Extreme heavy metal band Voraath was all set to embark on a lengthy concert tour, but Hurricane Helene — and the hands of fate — had other plans.
What was originally intended to be a sonic tour de force turned into a mission of mercy that lasted a week and a half, stretched all across the mountains of western North Carolina and, amazingly, echoed a principal theme from the band’s debut album, released last summer.
It’s an epic tale of neighbors helping neighbors — with a decidedly metal twist.
Morganton’s Joshua Ward (drums, vocals, keys) explained how he and guitarist Tylor Kohl initially set out in the midst of the destruction to rescue bass player Paul McBride, who was trapped at his washed-out apartment building in Asheville.
“We had one last message from him and didn’t hear from him again, so we were like, ‘we’re going to get our bass player,’” Ward said. “We’re a bunch of hillbilly metal guys, so we’re getting him.”
They found McBride huddled with some other survivors around a radio, awaiting official news updates.
“It was very post-apocalyptic,” Ward said.
So is Voraath’s music.
The band’s first album, “Vol. 1: The Hymn of the Hunters,” was released earlier this year. “The whole lore of our music is literally about a dystopian future focused on the Appalachian Mountains,” Ward said. “A huge part of our story is about a great catastrophe that happens in the Appalachian Mountains.”
“So, while we’re doing this, we’re asking, did our story just come to life? Did our story come to get us?”
It would seem so.
With that initial rescue mission completed, Voraath quickly found itself drafted into a new one.

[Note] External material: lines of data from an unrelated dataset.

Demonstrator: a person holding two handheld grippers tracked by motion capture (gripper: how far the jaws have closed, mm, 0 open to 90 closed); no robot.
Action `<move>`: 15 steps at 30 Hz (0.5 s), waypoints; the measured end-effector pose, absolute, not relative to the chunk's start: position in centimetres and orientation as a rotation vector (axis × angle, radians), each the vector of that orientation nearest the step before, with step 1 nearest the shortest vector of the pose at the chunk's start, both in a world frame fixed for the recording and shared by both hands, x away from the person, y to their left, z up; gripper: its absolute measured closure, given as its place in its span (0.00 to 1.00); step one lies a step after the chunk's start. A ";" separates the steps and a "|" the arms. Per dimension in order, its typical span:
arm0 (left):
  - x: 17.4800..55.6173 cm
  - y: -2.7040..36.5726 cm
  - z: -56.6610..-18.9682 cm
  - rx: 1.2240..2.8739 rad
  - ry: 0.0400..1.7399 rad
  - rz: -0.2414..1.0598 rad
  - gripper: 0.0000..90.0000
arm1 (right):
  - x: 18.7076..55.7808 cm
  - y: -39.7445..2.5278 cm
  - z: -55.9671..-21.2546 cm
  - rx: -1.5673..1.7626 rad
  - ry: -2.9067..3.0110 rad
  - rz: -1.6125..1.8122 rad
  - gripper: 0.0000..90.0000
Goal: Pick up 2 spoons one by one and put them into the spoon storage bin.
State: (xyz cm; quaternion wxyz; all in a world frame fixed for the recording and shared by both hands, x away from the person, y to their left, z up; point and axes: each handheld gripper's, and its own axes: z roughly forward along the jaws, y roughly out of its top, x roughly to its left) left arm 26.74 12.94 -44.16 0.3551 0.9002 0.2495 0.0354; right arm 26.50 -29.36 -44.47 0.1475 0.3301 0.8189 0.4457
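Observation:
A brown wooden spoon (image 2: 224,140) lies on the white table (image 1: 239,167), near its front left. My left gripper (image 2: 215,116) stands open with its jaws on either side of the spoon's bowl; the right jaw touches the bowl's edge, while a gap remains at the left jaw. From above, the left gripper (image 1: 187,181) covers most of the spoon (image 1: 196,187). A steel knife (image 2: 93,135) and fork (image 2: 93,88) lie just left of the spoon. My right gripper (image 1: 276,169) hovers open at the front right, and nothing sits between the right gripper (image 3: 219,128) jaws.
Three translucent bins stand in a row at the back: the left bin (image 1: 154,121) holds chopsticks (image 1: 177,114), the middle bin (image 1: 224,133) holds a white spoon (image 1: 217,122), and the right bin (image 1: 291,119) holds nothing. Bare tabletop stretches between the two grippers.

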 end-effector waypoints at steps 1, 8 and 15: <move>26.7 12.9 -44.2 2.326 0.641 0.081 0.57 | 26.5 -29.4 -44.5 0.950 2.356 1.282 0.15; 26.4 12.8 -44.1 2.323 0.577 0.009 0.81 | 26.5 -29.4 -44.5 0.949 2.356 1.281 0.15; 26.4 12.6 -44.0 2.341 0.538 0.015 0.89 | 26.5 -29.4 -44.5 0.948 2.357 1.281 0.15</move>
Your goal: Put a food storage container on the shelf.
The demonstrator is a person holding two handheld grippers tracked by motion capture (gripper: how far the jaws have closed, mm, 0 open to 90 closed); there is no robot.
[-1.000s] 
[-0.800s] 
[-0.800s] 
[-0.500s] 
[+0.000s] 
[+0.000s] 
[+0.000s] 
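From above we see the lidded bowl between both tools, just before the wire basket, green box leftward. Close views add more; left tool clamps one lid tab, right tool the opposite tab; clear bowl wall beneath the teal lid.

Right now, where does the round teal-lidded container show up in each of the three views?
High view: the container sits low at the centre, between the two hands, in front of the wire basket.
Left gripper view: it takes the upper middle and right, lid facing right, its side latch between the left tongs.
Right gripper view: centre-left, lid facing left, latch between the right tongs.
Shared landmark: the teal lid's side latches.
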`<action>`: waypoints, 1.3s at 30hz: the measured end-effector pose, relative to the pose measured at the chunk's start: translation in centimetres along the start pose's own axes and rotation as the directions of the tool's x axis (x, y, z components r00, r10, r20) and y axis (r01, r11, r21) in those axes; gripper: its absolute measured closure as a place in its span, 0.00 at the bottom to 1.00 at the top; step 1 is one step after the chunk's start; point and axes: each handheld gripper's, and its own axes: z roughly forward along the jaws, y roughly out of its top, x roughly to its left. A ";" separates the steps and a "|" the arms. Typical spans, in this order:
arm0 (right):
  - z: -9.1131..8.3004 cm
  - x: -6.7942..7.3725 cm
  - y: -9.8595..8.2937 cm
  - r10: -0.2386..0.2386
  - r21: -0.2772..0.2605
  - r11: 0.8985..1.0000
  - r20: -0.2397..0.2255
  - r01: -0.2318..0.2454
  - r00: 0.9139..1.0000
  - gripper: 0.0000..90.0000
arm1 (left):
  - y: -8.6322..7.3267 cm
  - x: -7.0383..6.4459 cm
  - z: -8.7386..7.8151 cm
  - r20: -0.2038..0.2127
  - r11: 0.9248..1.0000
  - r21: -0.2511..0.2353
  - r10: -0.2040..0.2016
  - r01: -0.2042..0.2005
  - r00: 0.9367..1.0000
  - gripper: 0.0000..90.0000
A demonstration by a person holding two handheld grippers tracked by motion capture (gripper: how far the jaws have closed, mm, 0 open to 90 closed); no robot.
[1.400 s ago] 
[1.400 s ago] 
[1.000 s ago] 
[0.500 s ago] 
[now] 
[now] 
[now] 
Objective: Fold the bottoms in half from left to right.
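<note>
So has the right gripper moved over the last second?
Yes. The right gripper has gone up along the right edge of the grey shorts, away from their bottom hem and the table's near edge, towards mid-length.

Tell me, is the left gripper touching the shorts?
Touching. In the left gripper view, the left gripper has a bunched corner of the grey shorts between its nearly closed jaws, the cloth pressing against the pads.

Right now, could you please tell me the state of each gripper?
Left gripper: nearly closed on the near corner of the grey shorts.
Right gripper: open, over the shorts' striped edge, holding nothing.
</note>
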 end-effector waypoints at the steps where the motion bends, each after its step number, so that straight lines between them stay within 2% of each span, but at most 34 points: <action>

Ward, a former National Guardsman, said a buddy of his in the Guard told him officials needed some sturdy guys who could hike into remote locations carrying essential items, so the bandmates volunteered.
Forced to scrap the tour since many of the venues were within the hurricane’s zone of destruction, the group converted its music rig into a different kind of equipment hauler, eschewing amps and microphones in favor of medicine and drinking water.
“We ended up being in a way crazier thing than we meant to be in,” Ward said. “I was so proud, because these guys, they gave up the tour, they gave up the money. One guy didn’t even have a home. But we spent nine or 10 days out there.”
Four members of the five-piece outfit ended up helping the cause. Vocalist Chelsea Marrow drove up from Pensacola, Fla., and joined with McBride to keep supply lines open while Ward and Kohl roamed the mountains.
Along the way, they picked up de facto teammates like National Guardsman Adam Millspaw, Jade Louis, and former Marine Andrew Woods, a chef who spent $2,000 of his own money on medical supplies.
Ward said he saw a lot of elderly folks in desperate need of assistance, and the group was determined to help them and other people with health problems get necessities like insulin and oxygen.
“I called our team ‘The Savior of Old People,’ because every time we made it somewhere, there would be an old lady on a road that had been destroyed,” he said. “People kept messaging us saying they hadn’t heard from someone, so we took on a sheet that probably had 50 names, and we’d just go out finding these people.”
At one point, Ward said rescue teams in Spruce Pine needed to get oxygen to people but lacked the converters they needed to distribute the gas into smaller tanks.
Voraath to the rescue: “Metal-band connection: We know breweries,” he laughed. “We’ve drunk some beers. So, we contacted breweries, and they started giving us oxygen converters, and we took those up there and they were able to use them to get oxygen into smaller tanks.”
Ward recalled coming across a man in Old Fort sitting on a pile of mud where his house once stood. Ward stopped and asked what his group could do to help. The thirsty survivor replied he sure could go for a cold beer. Voraath obliged.
At one point, the crew made an impromptu stop in the wilds of Bat Cave to help a family track down some wayward livestock, a horse, and donkey that had escaped their enclosure.
As a wave of outside help began pouring into the mountains, Ward and his mates stepped down to an on-call role. That means they’ll be free Saturday night when they headline the music lineup at the Brown Mountain Lights Festival in downtown Morganton.
A donation drive for hurricane relief is part of the festival, and Ward said Voraath would personally make sure the donated items are delivered.
After Brown Mountain Lights, the band will begin work on its second album, which will include some of the adventures the members shared while on the rescue mission.
“We’re definitely writing this event into our canon,” Ward said.